From what you said...it seems like it would be the latter as far as efficiency goes, even though(as far as I understand it) that might mean the boiler is on more often; and forgo a mixing valve.

"Open radiant heating systems have pathogen risks due to stagnation at tepid temperatures, and are disallowed in some states for that reason."

I have worried about that as well, so I guess I just need to make sure I don't go too low in pursuit of cost savings....do you have any idea whats the lowest safe temperature setting I could use? If it matters it's a 3 zone system, largest loop is around 300ft, ~750ft total, but I doubt I will often(probably never) have more than 2 zones going at the same time....along with a groundfos alpha 2 pump, possibly using the autoadapt feature(we will see how that goes).

I plan on just making sure the system is either ON or OFF, and possibly run a good bit of water through it at the end of the heating season when I shut it down(to quickly cool the system off)...and use other means of heating in the fall when temperatures fluctuate...rather then turning the system on then off then on then off and allowing water temperatures to repeatedly transverse through the "danger zone".
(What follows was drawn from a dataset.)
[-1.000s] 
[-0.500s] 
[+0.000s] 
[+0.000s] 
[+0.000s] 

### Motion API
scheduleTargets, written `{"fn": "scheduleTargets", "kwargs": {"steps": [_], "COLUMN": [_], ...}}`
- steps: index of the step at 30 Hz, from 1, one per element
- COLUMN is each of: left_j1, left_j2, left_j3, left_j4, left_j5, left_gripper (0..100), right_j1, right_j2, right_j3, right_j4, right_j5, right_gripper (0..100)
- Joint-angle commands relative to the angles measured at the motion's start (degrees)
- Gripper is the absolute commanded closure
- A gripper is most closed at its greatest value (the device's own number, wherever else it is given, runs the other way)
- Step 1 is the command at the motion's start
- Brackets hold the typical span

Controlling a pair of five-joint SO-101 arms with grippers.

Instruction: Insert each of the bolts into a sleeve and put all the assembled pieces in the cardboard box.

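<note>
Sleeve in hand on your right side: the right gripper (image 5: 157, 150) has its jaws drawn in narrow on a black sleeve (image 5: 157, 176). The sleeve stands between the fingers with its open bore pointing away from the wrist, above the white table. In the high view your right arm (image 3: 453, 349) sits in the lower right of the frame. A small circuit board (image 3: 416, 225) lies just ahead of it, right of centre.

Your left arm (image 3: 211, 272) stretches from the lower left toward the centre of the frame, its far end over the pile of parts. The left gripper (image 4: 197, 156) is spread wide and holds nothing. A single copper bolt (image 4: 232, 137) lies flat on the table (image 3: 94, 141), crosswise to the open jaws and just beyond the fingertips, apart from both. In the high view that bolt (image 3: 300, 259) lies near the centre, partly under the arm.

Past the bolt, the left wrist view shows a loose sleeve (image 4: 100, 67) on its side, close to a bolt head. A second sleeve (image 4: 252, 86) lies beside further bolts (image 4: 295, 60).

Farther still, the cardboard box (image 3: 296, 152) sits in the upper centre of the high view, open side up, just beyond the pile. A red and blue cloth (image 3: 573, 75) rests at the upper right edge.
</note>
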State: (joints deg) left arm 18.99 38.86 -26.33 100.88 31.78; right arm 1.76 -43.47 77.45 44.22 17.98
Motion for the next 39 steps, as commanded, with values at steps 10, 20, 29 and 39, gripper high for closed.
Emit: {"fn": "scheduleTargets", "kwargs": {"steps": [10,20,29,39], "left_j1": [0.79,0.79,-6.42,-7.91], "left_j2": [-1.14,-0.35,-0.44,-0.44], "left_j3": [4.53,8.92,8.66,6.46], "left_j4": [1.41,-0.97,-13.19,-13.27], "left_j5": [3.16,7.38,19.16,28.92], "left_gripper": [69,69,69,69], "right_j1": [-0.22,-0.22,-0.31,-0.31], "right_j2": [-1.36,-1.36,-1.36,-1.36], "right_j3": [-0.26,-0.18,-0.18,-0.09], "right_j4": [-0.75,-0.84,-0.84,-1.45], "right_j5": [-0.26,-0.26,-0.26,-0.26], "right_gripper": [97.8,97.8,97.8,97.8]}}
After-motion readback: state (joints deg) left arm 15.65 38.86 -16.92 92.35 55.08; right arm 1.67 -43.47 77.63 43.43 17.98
And I have considered closed and indirect systems, as I plan on adding some hydronic cooling in the future(not to the floor)...but cost is a concern and the simplicity of an open system is very attractive to me. It's a small house and considering its layout its just the right thing for my situation.

I also want the(small) amount of free cooling I will receive in the summer as hot water use will still draw new water through the tubing loops...don't worry, I've checked and at these water temps condensation won't be a concern and my subfloor/radiant system is designed in such a way that even if a small amount were to occur it wouldn't be a problem.

But I do have a spare hot water heater, and maybe I will give indirect heating another look, although I was hoping to use it in conjunction with a air-to-water heat pump to provide hydronic cooling before the next summer came....maybe I'll put that project off and instead use the water tank and rather than spend my time/money working on hydronic cooling as my next project do solar hot water first(to assist the tankless)...it's just with the houses small size and how cheap gas is here I would get a better ROI on hydronic cooling than solar heating, but if pathogen formation is a bigger threat than I was aware of I don't want to put my family's safety at risk.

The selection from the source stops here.